John Pagano

Washington Commanders
- Title: Outside linebackers coach

Personal information
- Born: March 30, 1967 (age 59) Boulder, Colorado, U.S.

Career information
- Position: Linebacker
- High school: Fairview (Boulder)
- College: Colorado Mesa (1985–1988)

Career history
- Mesa State Mavericks (1989) Assistant coach; UNLV Rebels (1990–1991) Graduate assistant; Overland HS (1992–1993) Assistant coach; Louisiana Tech Bulldogs (1994) Graduate assistant; Ole Miss Rebels (1995) Graduate assistant; New Orleans Saints (1996–1997) Defensive assistant; Indianapolis Colts (1998–2001) Defensive assistant; San Diego Chargers (2002–2016); Defensive assistant & defensive quality control coach (2002); ; Assistant linebackers coach (2003); ; Outside linebackers coach (2004); ; Linebackers coach (2005–2011); ; Defensive coordinator (2012–2016); ; ; Oakland Raiders (2017) Assistant head coach - defense; Houston Texans (2018–2019) Senior defensive assistant & outside linebackers coach; Denver Broncos (2020–2021) Outside linebackers coach; Washington Commanders (2024–present); Senior defensive assistant (2024–2025); ; Outside linebackers coach (2026–present); ; ;
- Coaching profile at Pro Football Reference

= John Pagano =

American football coach (born 1967)

John Pagano (born March 30, 1967) is an American professional football coach who is the outside linebackers coach for the Washington Commanders of the National Football League (NFL). A longtime assistant coach with the San Diego Chargers, Pagano also coached for the Houston Texans, Oakland Raiders, Indianapolis Colts, New Orleans Saints, and Denver Broncos. He is the younger brother of former coach Chuck Pagano.

==Early life==
Pagano was born on March 30, 1967, in Boulder, Colorado. An all-state linebacker at Fairview High School, he played at Colorado Mesa University from 1985 to 1988, earning a degree in business marketing.

==Coaching career==

===San Diego Chargers===

Pagano originally joined the Chargers in 2002 as the team's quality control coach for the defense and moved his way up the ranks, first as an assistant linebackers coach, then as the outside linebackers coach and linebackers coach before being promoted to defensive coordinator on January 5, 2012.

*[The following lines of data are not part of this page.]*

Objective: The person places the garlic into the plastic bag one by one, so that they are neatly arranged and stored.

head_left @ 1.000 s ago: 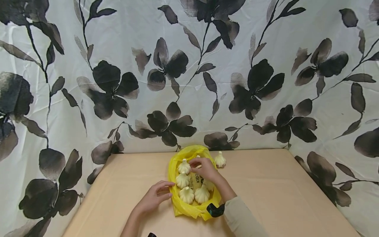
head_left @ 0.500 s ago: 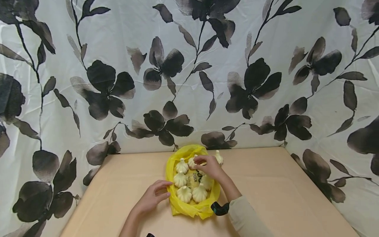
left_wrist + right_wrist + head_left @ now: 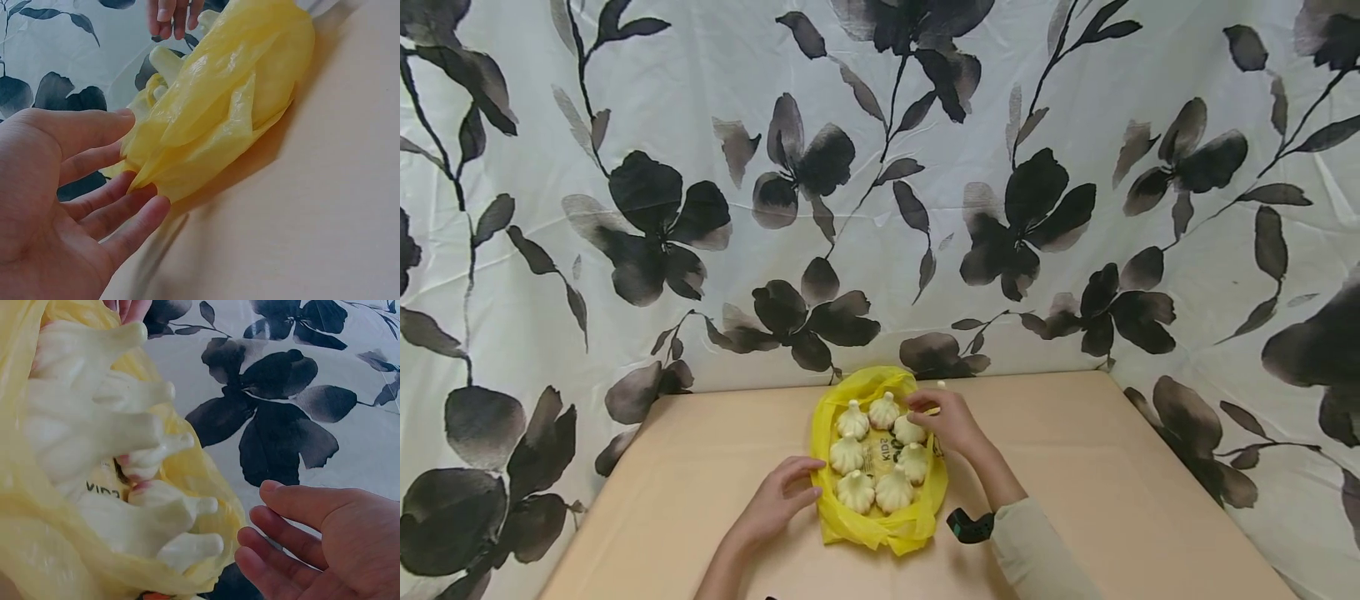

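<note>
A yellow plastic bag [image 3: 880, 533], its mouth spread wide, lies on the table with several white garlic bulbs [image 3: 853, 422] inside, set in a ring around dark print on the bag. My left hand [image 3: 778, 497] touches the bag's left side; in the left wrist view its fingers [image 3: 128, 219] reach out along the yellow plastic without curling round it. Over the bag's upper right rim is my right hand [image 3: 951, 423], beside a garlic bulb [image 3: 909, 430]. The right wrist view shows that hand's fingers [image 3: 275, 544] loosely bent, holding nothing.
The table [image 3: 1075, 483] has a plain tan surface. Its far edge meets a white curtain [image 3: 887, 242] with dark flowers. Another garlic bulb [image 3: 942, 384] is outside the bag, behind my right hand and nearly all hidden. A black strap [image 3: 972, 527] is on my right wrist.
My right hand has let go of the garlic bulb at the bag's far end and drawn back to the right rim. My left hand still touches the left side. The whole view has shifted slightly.
</note>
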Motion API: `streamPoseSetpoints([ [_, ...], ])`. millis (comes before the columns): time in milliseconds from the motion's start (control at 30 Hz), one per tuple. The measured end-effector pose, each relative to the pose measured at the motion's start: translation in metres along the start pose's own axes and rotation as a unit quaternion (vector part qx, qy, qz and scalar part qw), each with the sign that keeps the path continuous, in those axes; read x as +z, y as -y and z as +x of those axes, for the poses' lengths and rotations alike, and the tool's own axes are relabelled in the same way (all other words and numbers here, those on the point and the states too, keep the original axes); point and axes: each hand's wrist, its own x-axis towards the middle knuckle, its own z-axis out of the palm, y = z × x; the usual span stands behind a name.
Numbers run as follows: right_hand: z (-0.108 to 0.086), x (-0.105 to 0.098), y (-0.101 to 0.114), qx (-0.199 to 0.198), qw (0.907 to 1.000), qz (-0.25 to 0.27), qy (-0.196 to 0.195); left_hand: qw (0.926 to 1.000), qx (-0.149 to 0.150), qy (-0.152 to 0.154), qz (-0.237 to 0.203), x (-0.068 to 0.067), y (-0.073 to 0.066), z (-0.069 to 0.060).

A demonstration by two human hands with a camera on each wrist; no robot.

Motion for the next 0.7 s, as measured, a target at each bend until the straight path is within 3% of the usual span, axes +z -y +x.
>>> streamPoseSetpoints([
  [300,-0.005,-0.011,-0.010,0.014,0.9995,-0.008,-0.028,0.9997,-0.008,-0.024,0.000,0.000,0.004,-0.003],
  [700,-0.004,-0.025,-0.029,0.033,0.9973,-0.024,-0.062,0.9996,-0.006,0.005,-0.028,-0.005,0.003,-0.005],
])
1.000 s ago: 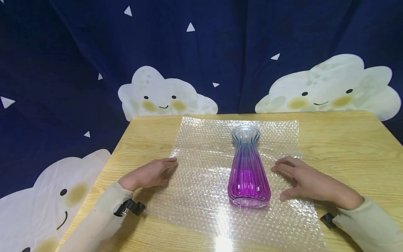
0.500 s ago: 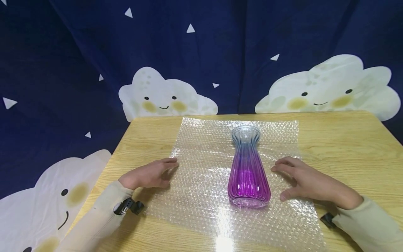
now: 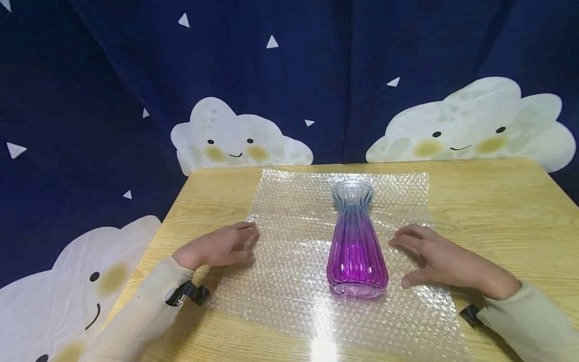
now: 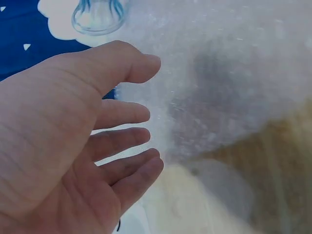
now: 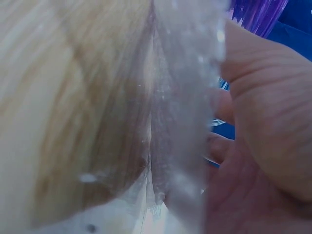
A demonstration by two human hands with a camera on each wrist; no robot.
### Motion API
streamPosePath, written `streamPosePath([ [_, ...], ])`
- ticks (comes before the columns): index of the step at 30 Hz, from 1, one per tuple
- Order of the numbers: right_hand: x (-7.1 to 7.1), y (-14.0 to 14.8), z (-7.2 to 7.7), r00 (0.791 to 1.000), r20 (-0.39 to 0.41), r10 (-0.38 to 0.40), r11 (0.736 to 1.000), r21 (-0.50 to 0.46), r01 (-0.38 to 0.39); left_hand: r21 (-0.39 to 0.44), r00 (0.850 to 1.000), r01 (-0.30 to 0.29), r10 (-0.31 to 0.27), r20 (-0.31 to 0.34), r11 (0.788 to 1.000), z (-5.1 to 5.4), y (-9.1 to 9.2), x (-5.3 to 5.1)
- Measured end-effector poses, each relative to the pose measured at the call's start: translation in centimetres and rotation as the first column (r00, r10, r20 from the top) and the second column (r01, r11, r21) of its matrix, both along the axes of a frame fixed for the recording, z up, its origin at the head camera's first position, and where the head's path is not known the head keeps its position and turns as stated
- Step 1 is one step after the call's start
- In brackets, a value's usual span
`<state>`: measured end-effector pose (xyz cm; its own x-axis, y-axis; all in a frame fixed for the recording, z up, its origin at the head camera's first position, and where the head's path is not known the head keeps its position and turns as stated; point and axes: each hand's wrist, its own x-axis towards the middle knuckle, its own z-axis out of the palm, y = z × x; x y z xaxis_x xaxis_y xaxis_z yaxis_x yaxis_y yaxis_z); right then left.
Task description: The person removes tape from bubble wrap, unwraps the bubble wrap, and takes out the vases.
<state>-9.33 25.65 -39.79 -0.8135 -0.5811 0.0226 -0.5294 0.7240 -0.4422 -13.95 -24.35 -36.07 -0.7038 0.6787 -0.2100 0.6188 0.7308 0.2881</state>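
A ribbed glass vase [image 3: 357, 246], purple at the base and fading through blue to a clear rim, lies on its side on a sheet of bubble wrap [image 3: 289, 281]. Its mouth points to the back of the table. My left hand [image 3: 219, 246] hovers by the sheet's left edge, fingers spread and loosely bent, holding nothing; the left wrist view shows the bare palm [image 4: 92, 170]. To the right of the vase is my right hand [image 3: 445, 259], fingers apart, over the sheet and not touching the glass. In the right wrist view, bubble wrap partly hides its fingers.
The wooden table [image 3: 506, 211] bears the sheet, which reaches near its back edge. Behind hangs a dark blue curtain [image 3: 280, 75] printed with white clouds and triangles. A black band [image 3: 185, 294] with a small device sits on the left sleeve.
My left hand has shifted slightly up and its fingers have spread a little. The right hand, the vase and the bubble wrap stay where they were.
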Motion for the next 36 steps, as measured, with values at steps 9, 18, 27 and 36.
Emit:
streamPosePath([
  [9, -0.1, -0.1, -0.1, 1.0, 0.011, -0.005, 1.0, 0.002, 0.005, 0.006, 1.0, -0.003, 0.003, -0.007, 1.0, 1.5, 2.0, -1.1],
  [18, -0.1, 0.0, -0.1, 1.0, 0.018, -0.007, 1.0, 0.002, 0.007, 0.082, 0.994, -0.032, 0.04, -0.106, 0.996, 1.5, 3.7, -2.6],
  [27, -0.1, -0.1, -0.1, 1.0, 0.006, -0.003, 1.0, 0.0, 0.003, 0.141, 0.982, -0.087, 0.109, -0.151, 0.986, 0.5, 5.8, -3.6],
  [36, 0.0, -0.1, 0.0, 1.0, 0.015, -0.007, 1.0, 0.006, 0.007, 0.186, 0.984, -0.105, 0.129, -0.123, 0.977, -0.5, 7.2, -3.9],
])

Since Pagano first started working with the team's linebackers in 2005, a player from that group led the team in tackles and sacks every season, including Shaun Phillips who paced the squad in 2012 with 9.5. Pagano also worked closely with Shawne Merriman, who led the NFL in sacks in 2006, was selected to play in three Pro Bowls and won the NFL's Defensive Rookie of the Year Award in 2005.

In Pagano's first year as a coordinator, the Chargers scored a total of seven defensive touchdowns in 2012, second in the NFL to the Chicago Bears (12), and two shy of the team record set by the 1961 squad that returned nine interceptions for touchdowns. The 2012 Chargers returned five interceptions and two fumbles for scores. The Chargers also increased their sack total, going from 32 in 2011 to 38 in 2012, including a team-record-tying 11-sack performance in a Dec 23 win against the New York Jets.

===Oakland Raiders===
On January 23, 2017, Pagano was hired as assistant head coach - defense for the Oakland Raiders. On November 21, 2017, following the termination of defensive coordinator Ken Norton Jr., Pagano was given defensive play-calling duties for the remainder of the season by head coach Jack Del Rio. Despite marked improvement in the defense’s performance under Pagano, he was not retained by new head coach Jon Gruden in 2018.

===Houston Texans===
On January 26, 2018, Pagano was hired as a senior defensive assistant and outside linebackers coach for the Houston Texans. He was dismissed on January 18, 2020.

===Denver Broncos===
On January 30, 2020, Pagano was hired as an outside linebackers coach for the Denver Broncos. He was fired by new head coach Nathaniel Hackett on February 8, 2022.

===Washington Commanders===
On February 15, 2024, Pagano was hired by the Washington Commanders as a senior defensive assistant. He was promoted to outside linebackers coach in February 2026.

==Personal life==
His older brother, Chuck Pagano, is the former head coach of the Indianapolis Colts. The Pagano brothers both played for their father, Sam, who spent 26 years as the head coach at Fairview High. Pagano's nephew, Carlo Kemp, played for the Pittsburgh Maulers of the United States Football League.